It’s safe to say that the BHA didn’t have the best day in the history of the organization yesterday with a few of their decisions causing all kinds of controversy and uproar. It was described as a ‘bad day at the office’ by Alex Steedman, a Racing UK pundit, but in all fairness, it was a bit worse than just a bad day.
The day began with employees from the BHA turned up to Jim Boyle’s yard in Epsom to do a random drugs test. It was also the Epsom Open Morning where the yards, including Boyle’s, were open for the public to visit. On Twitter, Boyle described it as ‘a joke’. It was quite thoughtless and inconsiderate of the BHA to attempt to do this on a day the trainer called their ‘busiest morning of the year’. It is common knowledge that the Epsom Open Day, in aid of Racing Welfare, happens on the August Bank Holiday and has done for many years.

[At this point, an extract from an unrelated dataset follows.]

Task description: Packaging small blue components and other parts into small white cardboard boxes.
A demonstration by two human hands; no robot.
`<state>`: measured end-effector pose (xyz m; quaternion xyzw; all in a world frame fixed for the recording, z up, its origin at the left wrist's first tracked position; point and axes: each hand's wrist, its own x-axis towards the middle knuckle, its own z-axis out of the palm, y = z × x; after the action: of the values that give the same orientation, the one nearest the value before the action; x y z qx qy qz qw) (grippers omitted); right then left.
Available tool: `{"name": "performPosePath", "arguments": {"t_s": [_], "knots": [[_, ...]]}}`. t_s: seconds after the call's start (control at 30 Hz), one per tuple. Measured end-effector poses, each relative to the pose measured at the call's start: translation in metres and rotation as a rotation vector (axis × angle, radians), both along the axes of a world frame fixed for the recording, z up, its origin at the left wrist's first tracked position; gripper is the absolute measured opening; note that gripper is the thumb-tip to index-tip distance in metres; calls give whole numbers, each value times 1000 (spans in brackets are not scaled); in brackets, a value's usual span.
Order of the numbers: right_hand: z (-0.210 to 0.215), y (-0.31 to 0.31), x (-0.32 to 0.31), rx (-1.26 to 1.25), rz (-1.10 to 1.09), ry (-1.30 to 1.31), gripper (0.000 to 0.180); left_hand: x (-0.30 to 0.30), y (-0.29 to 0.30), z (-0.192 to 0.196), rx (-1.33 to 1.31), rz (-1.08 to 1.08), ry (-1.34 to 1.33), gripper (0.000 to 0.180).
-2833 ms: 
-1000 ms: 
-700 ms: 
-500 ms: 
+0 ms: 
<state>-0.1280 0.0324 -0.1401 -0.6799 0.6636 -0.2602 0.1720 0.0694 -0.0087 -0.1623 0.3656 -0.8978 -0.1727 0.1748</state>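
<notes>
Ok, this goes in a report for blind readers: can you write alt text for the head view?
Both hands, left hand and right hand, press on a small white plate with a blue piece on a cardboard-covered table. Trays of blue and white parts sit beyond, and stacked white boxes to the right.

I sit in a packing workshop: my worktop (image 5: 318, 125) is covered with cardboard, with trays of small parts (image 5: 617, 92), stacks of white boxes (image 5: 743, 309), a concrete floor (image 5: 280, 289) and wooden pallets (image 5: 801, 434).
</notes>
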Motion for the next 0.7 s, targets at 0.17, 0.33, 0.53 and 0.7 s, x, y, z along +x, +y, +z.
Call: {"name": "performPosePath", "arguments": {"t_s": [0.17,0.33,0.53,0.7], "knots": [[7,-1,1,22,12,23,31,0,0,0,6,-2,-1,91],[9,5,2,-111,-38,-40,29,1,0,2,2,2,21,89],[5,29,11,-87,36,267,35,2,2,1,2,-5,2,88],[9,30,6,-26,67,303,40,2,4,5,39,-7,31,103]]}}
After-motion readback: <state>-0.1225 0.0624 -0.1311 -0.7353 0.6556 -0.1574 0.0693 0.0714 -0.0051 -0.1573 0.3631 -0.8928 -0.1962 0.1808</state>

Later on in the day at Epsom racecourse, Pretty Jewel, an Ian Williams trained filly, was refusing to go to the start and playing up so one of Peter Hedger’s employees, who was looking after his boss’ runner and saw what the filly was doing, tossed a small amount of water from a bottle at the filly’s hind quarters. From the looks of things, she didn’t react at all. It was an irrelevant gesture but done with good intentions. Peter Hedger and the employee where called into the stewards and the employee said he didn’t know that he wasn’t able to throw things as a form of encouragement. Peter Hedger was fined £140 for the incident, which in my eyes seems a ridiculous overreaction to a trivial thing. It didn’t hurt the horse or affect her chances so I don’t see why a fine should even have been given. The racing public showed their anger on twitter with users questioning what the sport is coming too and the reliability of those at the top of the game.
And if things couldn’t get any worse for them, yet again, one of the stalls were slower to open than the others at the start of one of the fourth race at Southwell. Handsome Dude, ridden by Andrew Elliot, was drawn in stall one and he normally runs prominently but couldn’t do that as the stall seemed to open after the rest of the field’s. The gelding was being dropped down from six furlongs, his seemingly preferred trip, to about five furlongs, a trip he had previously won at on two occasions. The horse didn’t have the required pace to get to the main body of the field and finished thirteenth of the fourteenth runners, three lengths behind the twelfth horse past the post. The horse’s chances were blown at the start but, after an enquiry into what happened, with the jockey, the starters and the clerk of the course all present, the stewards were satisfied that ‘the incident had not materially prejudiced a sufficient number of runners’ so no further action was taken but a report was forwarded to the head office.
It wasn’t the first time this has happened in the past week. On the 23rd, in the 5:10 race at Wolverhampton, stall six didn’t open as quickly as the others and the horse set to start from that stall, Cadeaux Boxer, was at an unfair disadvantage. The horse is at his happiest when bowling along in front and as a result he’s a very quick starter so with some bumping along, from his jockey, Theodore Ladd, he managed to get a reasonable position but he was never comfortable and was out of contention from three furlongs out. The starters were interviewed and said that the stalls were checked before and after the race and no fault had been detected. The stewards then decided that the malfunction ‘had not materially prejudiced a sufficient number of runners’ and the result remained the same.
Surely, something more should have been done as both horses’ chances were ruined at the start. They were both reasonably fancied and punters seem to have been let down by nothing happening to compensate them for the incident. It would only be fair that the people who have backed the horse get their stake back as the horses haven’t run to their best possible placing on that day as the rest of the got a head start on them.
If this kind of thing is going to happen regularly, the BHA should tackle it now and make sure that the stalls don’t do it again because it is unfair on everyone involved. Being realistic, the integrity of the sport is at stake by the racing authorities making decisions to turn a blind eye to incidents like these. These incidents come after the stewards at a racecourse recently got the outcome of a photo finish wrong. If more things like this happen, the faith that trainers and members of the racing fraternity have in the BHA will lessen.
It may be time for a change in the leadership to people with practical experience in the day-to-day running of racing like trainers or jockeys and a reevaluation of the rules of racing to prevent petty incidents like the one at Epsom from reoccurring.